The Breakfast Table

The Symmetry of Our Suffering

Dear Walter and Linda:

At the heart of Linda’s great post about Judge Sotomayor and the dust-up over her membership in an all-women’s club called the Belizean Grove lies the problem of perceived symmetry. Is there a difference between a group of all-male power brokers who exclude women and a group of all-female power brokers who exclude men? Does it matter that the women formed their own group because they were locked out by the men? My former boss Mike Kinsley says there needn’t be symmetry; that “we tolerate discrimination in favor of traditionally oppressed groups more than we tolerate discrimination against them.” Our colleague Stuart Taylor contends that “some of the other racial and gender double standards that Kinsley endorses—which served long ago as remedies for discrimination—have come to operate as engines of discrimination that do serious harm to real people.”

And that’s the nut of the Ricci case: Is tossing the results of a promotion exam because it disadvantages African-American firefighters the same as discriminating against white ones?

Now, Linda says that with respect to all-male clubs, there’s no symmetry and there shouldn’t be because the Belizean Grove is mainly a lark and a joke. Kinsley says there’s no symmetry and that’s fine (then he excoriates women who join exclusive women’s groups for discriminating against ordinary women). I want to bring John Payton into the discussion because his thoughts on symmetry and perceived symmetry are illuminating. Payton is the head of the NAACP’s Legal Defense Fund, and he spoke at an event in New York last week about what qualities we need in our judges. I moderated. Here is Stanley Fish’s thoughtful account.

Payton invoked the illusion of symmetry, quoting a stunning passage from professor Herbert Wechsler’s famous 1959 Holmes Lecture at Harvard Law School, “Toward Neutral Principles of Constitutional Law,” in which Wechsler argued that Washington, D.C., restaurants that denied access to black patrons caused as much harm to him (as a white man) as they did to blacks. Wechsler wrote: “In the days when I was joined with Charles Houston in a litigation in the Supreme Court before the present building was constructed, he did not suffer more than I in knowing that we had to go to Union Station to lunch together during the recess.”

The brilliant Wechsler—in his search for the kind of neutral legal principles that allow one to call balls and strikes—truly believed that he suffered as much for being forced to dine at Union Station with a black man as the black man denied access to Washington restaurants.

Nobody disputes that Frank Ricci, a white fireman, suffered as a result of the city of New Haven’s decision to throw out a promotions test he worked so hard to pass. Just as nobody disputes that Barbara Grutter, a white Michigan resident, suffered for being denied access to the University of Michigan law school because of its affirmative action policies. As a subjective matter, so-called “reverse discrimination” is experienced as no less painful a denial than discrimination. And the only thing more unfair than being treated unfairly is being told that your suffering is less compelling or urgent than the next guy’s.

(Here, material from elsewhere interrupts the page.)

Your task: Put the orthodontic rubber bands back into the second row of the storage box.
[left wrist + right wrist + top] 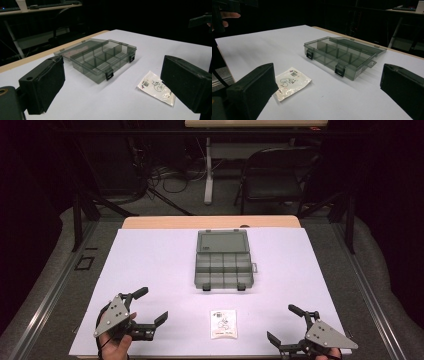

But Wechsler’s subjective belief that he was as hard hit by forced racial segregation as Charles Houston suggests that our sense of what’s “fair” is inevitably constrained by the limits of our own experience and imagination. Instead of railing about Sotomayor’s alleged sexism and racism, it’s worth trying to imagine what she knows that we do not yet understand. The only other alternative is to become a nation of bitter, atomized victims, struggling to be the most aggrieved. In his talk at the Brennan Center, John Payton hailed the deep truth in Sandra Day O’Connor’s vision from Grutter, the Michigan affirmative action case: “Nothing less than the nation’s future depends upon leaders trained through wide exposure to the ideas and mores of students as diverse as this Nation of many peoples.”

Walter, Linda, the court is poised to hand down the Ricci decision, and it may well set the terms for the rest of the Sotomayor debate. What do you think of Wechsler’s strange hierarchy of suffering? And is this whole conversation around race and Ricci doomed to collapse in a heap of public misunderstanding, umbrage, and resentment?